Y con la mano aún sobre su hombro, el rey le hizo girar hacia donde Crowley y
Halt estaban sonriéndole con afecto. Le habían hecho un hueco entre los dos. El
aplauso que le acompañó mientras se sentaba fue educado, pero un poco confuso.
Después de todo, nadie era capaz de entender de verdad a los Guardianes.
Duncan sintió una pequeña punzada de tristeza en el corazón cuando se volvió
hacia el sitio en el que estaba sentada su hija. Sus labios ya estaban formando las
palabras «Lo he intentado», pero cuando miró, Cassandra se había marchado de la
sala.

Dos días más tarde, Will y Halt salieron a caballo del Castillo de Araluen en
dirección a la cabaña de al lado del Castillo de Redmont. De vez en cuando, Halt le
lanzaba una mirada afectuosa a su joven amigo. Sabía que Will había tenido que
tomar una decisión difícil, y sabía que tenía sentimientos encontrados. Sospechaba
que tenían que ver con la princesa. Desde el banquete, Will había intentado verla
varias veces para explicarle su decisión, pero nunca la encontró disponible.
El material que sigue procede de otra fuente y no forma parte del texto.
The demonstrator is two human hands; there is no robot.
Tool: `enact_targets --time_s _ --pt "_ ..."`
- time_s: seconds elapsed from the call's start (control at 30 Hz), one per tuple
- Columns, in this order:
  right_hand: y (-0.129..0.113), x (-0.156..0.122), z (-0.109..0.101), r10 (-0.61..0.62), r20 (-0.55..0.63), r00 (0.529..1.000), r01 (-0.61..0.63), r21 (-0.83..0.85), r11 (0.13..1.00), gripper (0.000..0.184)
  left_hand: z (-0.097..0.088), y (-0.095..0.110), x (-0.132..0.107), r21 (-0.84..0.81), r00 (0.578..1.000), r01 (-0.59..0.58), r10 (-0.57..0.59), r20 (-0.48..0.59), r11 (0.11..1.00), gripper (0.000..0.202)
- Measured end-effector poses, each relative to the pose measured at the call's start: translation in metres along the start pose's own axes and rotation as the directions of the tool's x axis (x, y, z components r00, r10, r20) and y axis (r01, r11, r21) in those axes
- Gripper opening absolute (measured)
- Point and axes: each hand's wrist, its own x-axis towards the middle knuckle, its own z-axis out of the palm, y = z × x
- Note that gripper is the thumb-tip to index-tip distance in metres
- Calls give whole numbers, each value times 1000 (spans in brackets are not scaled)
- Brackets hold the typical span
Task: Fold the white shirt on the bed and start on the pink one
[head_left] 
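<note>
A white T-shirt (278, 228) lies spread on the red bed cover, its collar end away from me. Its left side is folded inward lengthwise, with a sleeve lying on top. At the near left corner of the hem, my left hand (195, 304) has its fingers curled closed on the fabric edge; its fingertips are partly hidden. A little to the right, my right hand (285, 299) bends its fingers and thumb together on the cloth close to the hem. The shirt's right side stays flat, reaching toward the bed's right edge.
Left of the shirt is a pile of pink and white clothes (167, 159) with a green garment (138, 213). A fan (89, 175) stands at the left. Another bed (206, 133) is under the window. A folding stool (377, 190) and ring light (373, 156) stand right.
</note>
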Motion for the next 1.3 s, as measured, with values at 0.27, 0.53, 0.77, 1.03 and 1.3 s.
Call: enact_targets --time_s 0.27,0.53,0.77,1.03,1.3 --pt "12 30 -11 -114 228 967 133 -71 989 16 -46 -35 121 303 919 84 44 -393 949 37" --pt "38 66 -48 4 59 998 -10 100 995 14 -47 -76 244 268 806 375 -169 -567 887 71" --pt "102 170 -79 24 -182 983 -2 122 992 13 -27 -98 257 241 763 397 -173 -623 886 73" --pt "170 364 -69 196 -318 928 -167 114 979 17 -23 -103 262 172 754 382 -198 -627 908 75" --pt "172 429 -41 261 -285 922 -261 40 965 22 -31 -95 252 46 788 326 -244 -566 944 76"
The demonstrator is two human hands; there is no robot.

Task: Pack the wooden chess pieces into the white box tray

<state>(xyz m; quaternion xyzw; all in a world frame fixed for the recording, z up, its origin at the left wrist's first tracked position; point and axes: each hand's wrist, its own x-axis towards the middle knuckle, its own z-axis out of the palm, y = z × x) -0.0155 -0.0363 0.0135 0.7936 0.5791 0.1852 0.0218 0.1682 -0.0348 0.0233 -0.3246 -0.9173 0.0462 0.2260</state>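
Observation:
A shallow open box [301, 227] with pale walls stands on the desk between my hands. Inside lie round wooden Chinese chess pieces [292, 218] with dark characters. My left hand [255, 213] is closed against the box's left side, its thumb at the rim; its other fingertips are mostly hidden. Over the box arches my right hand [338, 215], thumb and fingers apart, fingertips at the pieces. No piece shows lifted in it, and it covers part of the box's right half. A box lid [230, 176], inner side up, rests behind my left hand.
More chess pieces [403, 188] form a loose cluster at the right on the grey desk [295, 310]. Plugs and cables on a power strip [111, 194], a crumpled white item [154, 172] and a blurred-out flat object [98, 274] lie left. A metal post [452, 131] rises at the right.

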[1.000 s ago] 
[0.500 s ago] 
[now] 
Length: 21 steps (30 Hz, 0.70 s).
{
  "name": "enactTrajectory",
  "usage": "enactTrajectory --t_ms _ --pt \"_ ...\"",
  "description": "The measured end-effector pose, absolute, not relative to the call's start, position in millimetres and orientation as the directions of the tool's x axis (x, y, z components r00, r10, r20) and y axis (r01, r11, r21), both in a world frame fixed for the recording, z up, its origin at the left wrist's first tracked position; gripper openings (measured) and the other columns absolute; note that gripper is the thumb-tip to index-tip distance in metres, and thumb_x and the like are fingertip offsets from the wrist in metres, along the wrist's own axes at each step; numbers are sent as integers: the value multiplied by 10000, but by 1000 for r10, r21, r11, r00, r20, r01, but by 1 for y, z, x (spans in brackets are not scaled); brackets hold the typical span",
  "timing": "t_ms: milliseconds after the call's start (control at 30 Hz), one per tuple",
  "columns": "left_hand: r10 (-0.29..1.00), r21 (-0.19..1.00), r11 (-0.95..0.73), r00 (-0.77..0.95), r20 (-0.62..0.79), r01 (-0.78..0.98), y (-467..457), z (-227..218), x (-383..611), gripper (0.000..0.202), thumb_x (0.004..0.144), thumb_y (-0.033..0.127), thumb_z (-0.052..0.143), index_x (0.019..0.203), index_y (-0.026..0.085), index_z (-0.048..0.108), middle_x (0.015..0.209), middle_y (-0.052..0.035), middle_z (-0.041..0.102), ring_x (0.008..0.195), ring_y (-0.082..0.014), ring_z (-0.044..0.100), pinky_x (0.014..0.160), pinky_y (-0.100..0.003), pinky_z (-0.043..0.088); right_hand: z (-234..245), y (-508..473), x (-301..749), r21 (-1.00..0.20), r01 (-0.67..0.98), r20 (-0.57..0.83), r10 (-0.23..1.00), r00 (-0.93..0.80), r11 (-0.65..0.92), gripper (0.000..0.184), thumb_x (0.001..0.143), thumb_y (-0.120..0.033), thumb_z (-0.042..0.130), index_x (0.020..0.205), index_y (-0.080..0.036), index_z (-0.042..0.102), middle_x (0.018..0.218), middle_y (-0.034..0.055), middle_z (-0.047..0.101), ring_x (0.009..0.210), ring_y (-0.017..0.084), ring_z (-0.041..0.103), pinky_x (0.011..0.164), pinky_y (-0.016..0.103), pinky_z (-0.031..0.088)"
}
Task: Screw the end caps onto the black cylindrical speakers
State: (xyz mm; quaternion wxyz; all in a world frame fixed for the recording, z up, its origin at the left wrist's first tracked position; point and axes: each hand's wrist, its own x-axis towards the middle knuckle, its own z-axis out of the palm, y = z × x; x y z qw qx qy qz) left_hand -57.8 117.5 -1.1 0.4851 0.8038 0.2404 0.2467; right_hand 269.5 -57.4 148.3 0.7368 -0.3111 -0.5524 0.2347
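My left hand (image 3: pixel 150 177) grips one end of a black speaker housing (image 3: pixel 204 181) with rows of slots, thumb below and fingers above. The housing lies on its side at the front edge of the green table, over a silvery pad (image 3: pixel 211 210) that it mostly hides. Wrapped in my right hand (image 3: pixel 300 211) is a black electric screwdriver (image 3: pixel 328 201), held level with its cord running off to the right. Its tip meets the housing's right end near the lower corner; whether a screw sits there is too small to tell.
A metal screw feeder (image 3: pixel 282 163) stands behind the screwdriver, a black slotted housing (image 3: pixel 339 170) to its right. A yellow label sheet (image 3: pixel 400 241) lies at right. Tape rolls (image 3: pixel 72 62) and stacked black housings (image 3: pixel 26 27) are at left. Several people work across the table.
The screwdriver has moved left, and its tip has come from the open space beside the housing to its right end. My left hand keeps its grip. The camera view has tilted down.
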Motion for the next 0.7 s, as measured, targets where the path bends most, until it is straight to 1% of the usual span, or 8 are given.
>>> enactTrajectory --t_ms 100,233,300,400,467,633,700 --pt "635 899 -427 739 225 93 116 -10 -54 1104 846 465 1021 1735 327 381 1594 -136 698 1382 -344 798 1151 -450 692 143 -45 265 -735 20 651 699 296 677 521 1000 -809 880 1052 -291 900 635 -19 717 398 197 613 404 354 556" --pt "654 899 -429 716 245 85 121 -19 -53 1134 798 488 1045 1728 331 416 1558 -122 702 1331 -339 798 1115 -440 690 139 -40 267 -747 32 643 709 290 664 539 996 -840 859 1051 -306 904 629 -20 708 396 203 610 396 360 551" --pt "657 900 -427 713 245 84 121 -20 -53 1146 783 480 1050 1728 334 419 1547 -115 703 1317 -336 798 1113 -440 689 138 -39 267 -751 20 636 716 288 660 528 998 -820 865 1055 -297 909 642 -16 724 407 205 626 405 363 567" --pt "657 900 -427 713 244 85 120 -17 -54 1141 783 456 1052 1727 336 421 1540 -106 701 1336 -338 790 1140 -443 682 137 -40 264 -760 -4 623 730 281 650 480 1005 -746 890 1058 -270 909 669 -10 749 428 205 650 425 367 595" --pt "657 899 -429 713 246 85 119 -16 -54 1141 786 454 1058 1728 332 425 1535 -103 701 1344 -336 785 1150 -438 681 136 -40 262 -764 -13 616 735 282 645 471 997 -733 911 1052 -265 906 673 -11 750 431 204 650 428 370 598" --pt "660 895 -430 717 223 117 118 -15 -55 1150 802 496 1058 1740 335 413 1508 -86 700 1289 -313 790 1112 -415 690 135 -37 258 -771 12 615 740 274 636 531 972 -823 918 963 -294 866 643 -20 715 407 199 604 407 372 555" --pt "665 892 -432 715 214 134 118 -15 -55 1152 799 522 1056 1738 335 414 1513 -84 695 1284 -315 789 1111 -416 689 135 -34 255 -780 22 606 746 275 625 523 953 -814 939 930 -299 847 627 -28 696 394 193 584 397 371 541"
Mientras cabalgaban hacia el sudoeste, Halt tuvo la impresión de que Will quería
estar a solas con sus pensamientos, así que le dejó en paz. Había decidido someter al
chico a un régimen de incesante entrenamiento y duro trabajo que no le dejara tiempo
libre para reconcomerse en su pena.
Detrás de los jinetes, dos figuras los observaban desde una terraza del inmenso
castillo; parecían enanitos entre las enormes torres y murallas. Evanlyn levantó una
mano a modo de despedida y Horace le pasó un brazo consolador alrededor de los
hombros.
—Es un Guardián —le dijo con dulzura el recién armado caballero—. Y la gente
como nosotros jamás podremos entender a los Guardianes. Siempre hay una parte de
ellos que se guardan para sí.
La princesa asintió, incapaz de hablar. La neblina mañanera que envolvía a los
jinetes pareció espesarse por un momento, pero entonces parpadeó varias veces y se
dio cuenta de que se trataba de las lágrimas que empañaban sus ojos. Mientras los
observaban, el sol por fin asomó y bañó el Castillo de Araluen en una pálida luz
dorada.
Pero Will se dirigía hacia el sur y no se dio cuenta.